– На Западе думают, будто мозг и душу наших исторических устремлений образуют высшие партийно-государственные руководители, – говорил Вдохновитель. – Это грубая ошибка. Душа и мозг нашей истории – ты, я и миллионы других представителей Интеллектуальной элиты. Мы рассеяны в обществе и спрятаны за кулисы видимого исторического спектакля. Нас много. Но нам недостает организационного единства и элитарной солидарности. А без господствующей монолитной элиты великие исторические проблемы не решить. В стране есть только одна сила, способная создать такую элиту: это – мы, Органы! Но у нас слишком мало времени и слишкомя дурная репутация. Надо спешить и насильственно менять наш моральный статус. Для этого надо вер-Я нуться к сталинским методам. Западные кретины боятся наших «ястребов», «недобитых сталинистов», «стариков» и возлагают надежды на «голубей», «либералов», «молодых». А бояться надо, как раз наоборот, нас. Душой сталинизма, между прочим, тоже были молодые.
А где они, эти молодые гении, думаю я. Исчезли бесследно. Их имена никогда не появятся на страницах истории. Мы прилагаем титанические усилия к тому, чтобы общество использовало хотя бы ничтожную долю нашего гения – гений вообще есть служение людям. Общество нехотя делает это, но охотно наказывает нас же за нашу способность.

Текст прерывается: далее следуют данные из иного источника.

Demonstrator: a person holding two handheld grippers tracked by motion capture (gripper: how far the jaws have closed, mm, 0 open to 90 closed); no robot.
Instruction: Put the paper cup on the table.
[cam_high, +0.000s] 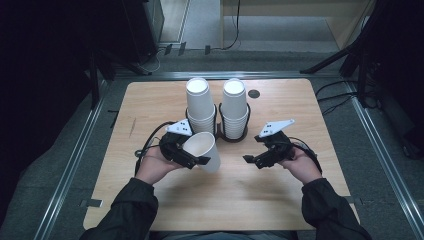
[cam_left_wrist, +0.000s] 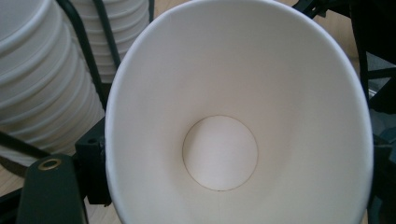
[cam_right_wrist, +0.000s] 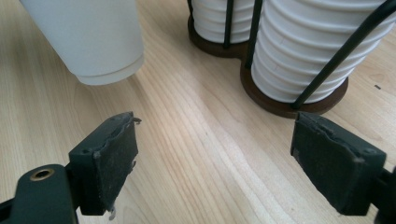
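Note:
My left gripper (cam_high: 197, 159) is shut on a single white paper cup (cam_high: 205, 150), gripping it by the rim with its mouth tilted toward the camera. The left gripper view looks straight into that cup (cam_left_wrist: 233, 116), with one black finger (cam_left_wrist: 91, 163) against its outer wall. The cup's base (cam_right_wrist: 88, 37) hangs low over the wood; I cannot tell whether it touches. My right gripper (cam_high: 252, 161) is open and holds nothing, with its jaws wide apart just above the table (cam_right_wrist: 229, 163). It sits to the right of the cup.
Two tall stacks of white cups (cam_high: 200, 102) (cam_high: 234, 105) stand in a black wire holder on a dark wooden base (cam_right_wrist: 289, 105), just behind both grippers. The wooden table (cam_high: 280, 200) has a small dark hole (cam_high: 254, 93) at the back.

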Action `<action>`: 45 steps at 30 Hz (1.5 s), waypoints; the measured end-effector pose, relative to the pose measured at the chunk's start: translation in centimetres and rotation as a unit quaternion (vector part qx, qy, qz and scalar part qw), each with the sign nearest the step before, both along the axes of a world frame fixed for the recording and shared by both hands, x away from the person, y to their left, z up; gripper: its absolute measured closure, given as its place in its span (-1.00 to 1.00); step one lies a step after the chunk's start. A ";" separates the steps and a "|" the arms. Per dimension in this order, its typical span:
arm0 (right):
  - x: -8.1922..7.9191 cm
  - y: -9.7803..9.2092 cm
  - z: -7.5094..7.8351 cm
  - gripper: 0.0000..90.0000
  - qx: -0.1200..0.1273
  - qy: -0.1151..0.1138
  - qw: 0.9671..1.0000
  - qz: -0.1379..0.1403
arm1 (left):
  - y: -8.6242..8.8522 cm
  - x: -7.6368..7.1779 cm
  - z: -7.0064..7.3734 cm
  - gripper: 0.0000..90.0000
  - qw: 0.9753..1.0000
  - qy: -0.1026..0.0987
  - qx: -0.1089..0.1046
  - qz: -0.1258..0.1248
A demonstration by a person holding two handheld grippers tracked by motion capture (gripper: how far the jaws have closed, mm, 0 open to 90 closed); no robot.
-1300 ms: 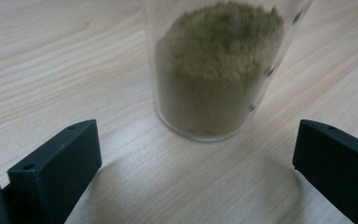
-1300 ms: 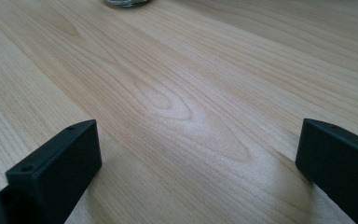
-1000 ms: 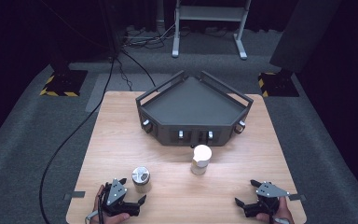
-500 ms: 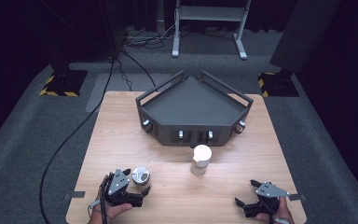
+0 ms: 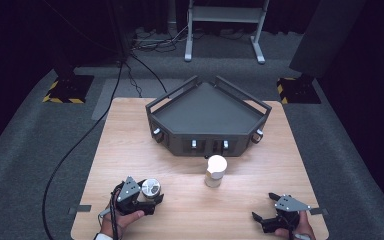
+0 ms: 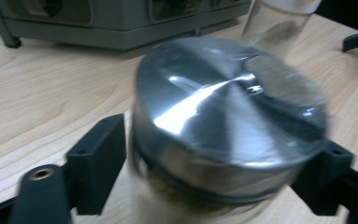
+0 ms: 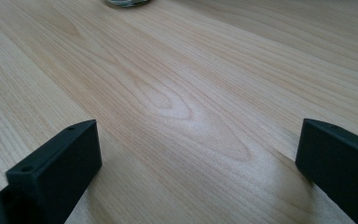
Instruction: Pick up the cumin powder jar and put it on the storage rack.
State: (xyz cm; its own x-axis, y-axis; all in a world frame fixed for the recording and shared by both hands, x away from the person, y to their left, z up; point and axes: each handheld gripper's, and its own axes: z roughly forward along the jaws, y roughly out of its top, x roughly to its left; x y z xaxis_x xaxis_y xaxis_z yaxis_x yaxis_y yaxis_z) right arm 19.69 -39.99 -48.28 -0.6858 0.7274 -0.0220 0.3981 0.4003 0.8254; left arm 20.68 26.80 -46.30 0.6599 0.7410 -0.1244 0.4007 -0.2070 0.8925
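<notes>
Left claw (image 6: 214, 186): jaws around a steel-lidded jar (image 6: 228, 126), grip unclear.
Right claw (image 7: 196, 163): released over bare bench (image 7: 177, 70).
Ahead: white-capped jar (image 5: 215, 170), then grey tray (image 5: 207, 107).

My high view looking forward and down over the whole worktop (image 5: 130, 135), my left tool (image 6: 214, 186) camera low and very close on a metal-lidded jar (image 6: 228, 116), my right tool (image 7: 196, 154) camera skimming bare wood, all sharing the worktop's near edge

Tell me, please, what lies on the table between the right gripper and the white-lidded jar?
Nothing: the high view shows bare wood between the right gripper and the white-lidded jar, and the right gripper view shows bare tabletop ahead of its spread jaws.
</notes>
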 end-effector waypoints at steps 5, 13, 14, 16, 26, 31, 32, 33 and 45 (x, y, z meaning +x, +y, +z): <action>0.0 0.0 0.0 -1.00 0.000 0.000 1.000 0.000 | 0.0 -0.1 -0.2 -0.37 1.000 -0.005 -0.001 -0.001; 0.0 -0.1 0.0 -1.00 0.000 0.000 1.000 0.001 | -0.3 -0.5 -0.4 -0.35 1.000 -0.012 -0.002 0.006; 0.0 -0.1 0.0 -1.00 0.000 0.000 1.000 0.001 | -0.3 -0.5 -0.4 -0.35 1.000 -0.011 -0.003 0.007; 0.0 -0.1 0.0 -1.00 0.000 0.000 1.000 0.001 | -0.3 -0.5 -0.2 -0.35 1.000 -0.010 -0.003 0.011; 0.0 -0.1 0.0 -1.00 0.000 0.000 1.000 0.001 | -0.8 -0.3 1.9 -0.35 0.999 0.012 -0.022 0.028; 0.0 -0.1 0.0 -1.00 0.000 0.000 1.000 0.001 | -1.6 0.2 3.9 -0.35 0.999 0.015 -0.026 0.031; 0.0 0.0 0.0 -1.00 0.000 0.000 1.000 0.001 | -1.8 0.4 4.3 -0.35 0.999 0.014 -0.023 0.030; 0.0 0.0 0.0 -1.00 0.000 0.000 1.000 0.001 | -2.1 0.6 4.7 -0.35 0.999 0.015 -0.020 0.033; -0.1 0.0 0.0 -1.00 0.000 0.000 1.000 -0.003 | -2.9 3.9 10.2 -0.34 0.999 0.001 -0.017 0.035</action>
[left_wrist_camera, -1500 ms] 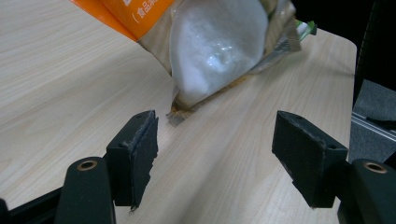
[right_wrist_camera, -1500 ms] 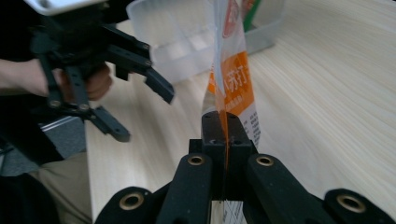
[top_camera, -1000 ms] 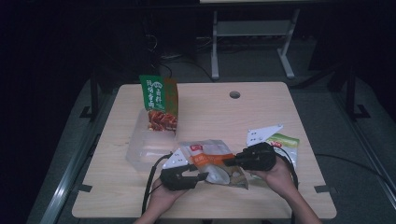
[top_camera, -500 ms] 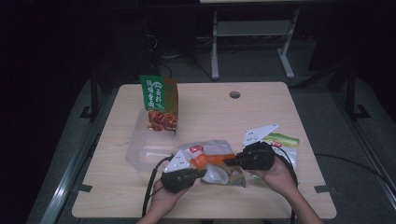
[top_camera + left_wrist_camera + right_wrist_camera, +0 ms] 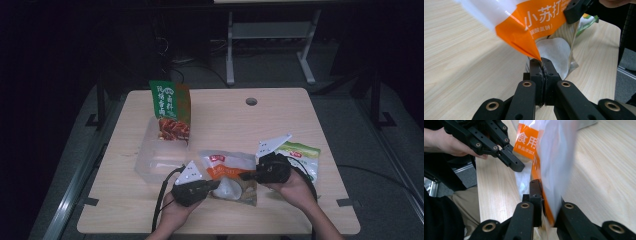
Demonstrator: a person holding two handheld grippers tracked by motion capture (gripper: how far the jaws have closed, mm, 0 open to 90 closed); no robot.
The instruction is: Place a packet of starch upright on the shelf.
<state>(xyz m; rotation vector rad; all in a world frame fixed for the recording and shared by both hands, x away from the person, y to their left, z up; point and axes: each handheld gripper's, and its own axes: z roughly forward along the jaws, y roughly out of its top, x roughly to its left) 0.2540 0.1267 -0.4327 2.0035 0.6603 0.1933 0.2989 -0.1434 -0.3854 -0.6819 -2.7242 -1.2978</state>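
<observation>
At lower centre of the frame on the tabletop (image 5: 300, 120), one orange-and-white pouch (image 5: 227, 167) hung between two grippers, left gripper (image 5: 212, 185) and right gripper (image 5: 247, 176) each clenched on an edge, seemingly lifting it, next likely toward one clear tub (image 5: 150, 160).

We take this for a lab or studio set up for recording rather than a home. A single pale wooden desk (image 5: 280, 125) with a cable hole (image 5: 251, 101) stands lit amid dark surroundings on grey carpet (image 5: 350, 100). Behind it we see a white metal stand (image 5: 265, 35) and loose cables (image 5: 175, 62) on the floor.
</observation>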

– Не думай, что я – сталинист, – говорил Вдохновитель. – Я хочу лишь сказать, что сталинизм до сих пор рассматривали либо со стороны (глазами западных наблюдателей), либо с точки зрения личного аппарата власти Сталина и системы репрессий. Настало время посмотреть на сталинизм снизу, т.е. как на массовое явление, как на великий исторический процесс подъема миллионов людей с самых низов общества к образованию, культуре, творчеству, активности. Много погибло, это верно. Но гораздо больше уцелело, изменило в корне образ жизни, поднялось, жило интересной, сравнительно с прошлым, жизнью. Это был беспрецедентный в истории культурный, духовный и деловой взлет огромных масс населения. Это был процесс творческий во всех основных аспектах жизни. Он еще не оценен по достоинству. Думаю, что нужны столетия, чтобы отдать ему должное со всей объективностью. То, что мы имеем сейчас, – убогость, серость, унылость по сравнению со сталинским периодом. Но мы с тобой не историки, а деятели и мыслители, – говорил Вдохновитель. – Я заговорил о сталинизме вот почему. Если бы мне новый Сталин предложил хотя бы на два-три года полную власть в моей сфере деятельности, но предупредил бы, что я через эти два-три года буду расстрелян, я принял бы это предложение. Я хотел бы хоть раз в жизни и хотя бы на короткий срок влить свою мысль и волю в какой-то ручеек большой истории. При Сталине это было возможно. Теперь – нет. Знаю, что дело тут не в личности Сталина, а в характере самой эпохи, породившей в том числе и Сталина. Но мы привыкли персонифицировать эпохи и связывать несбыточные надежды с личностями.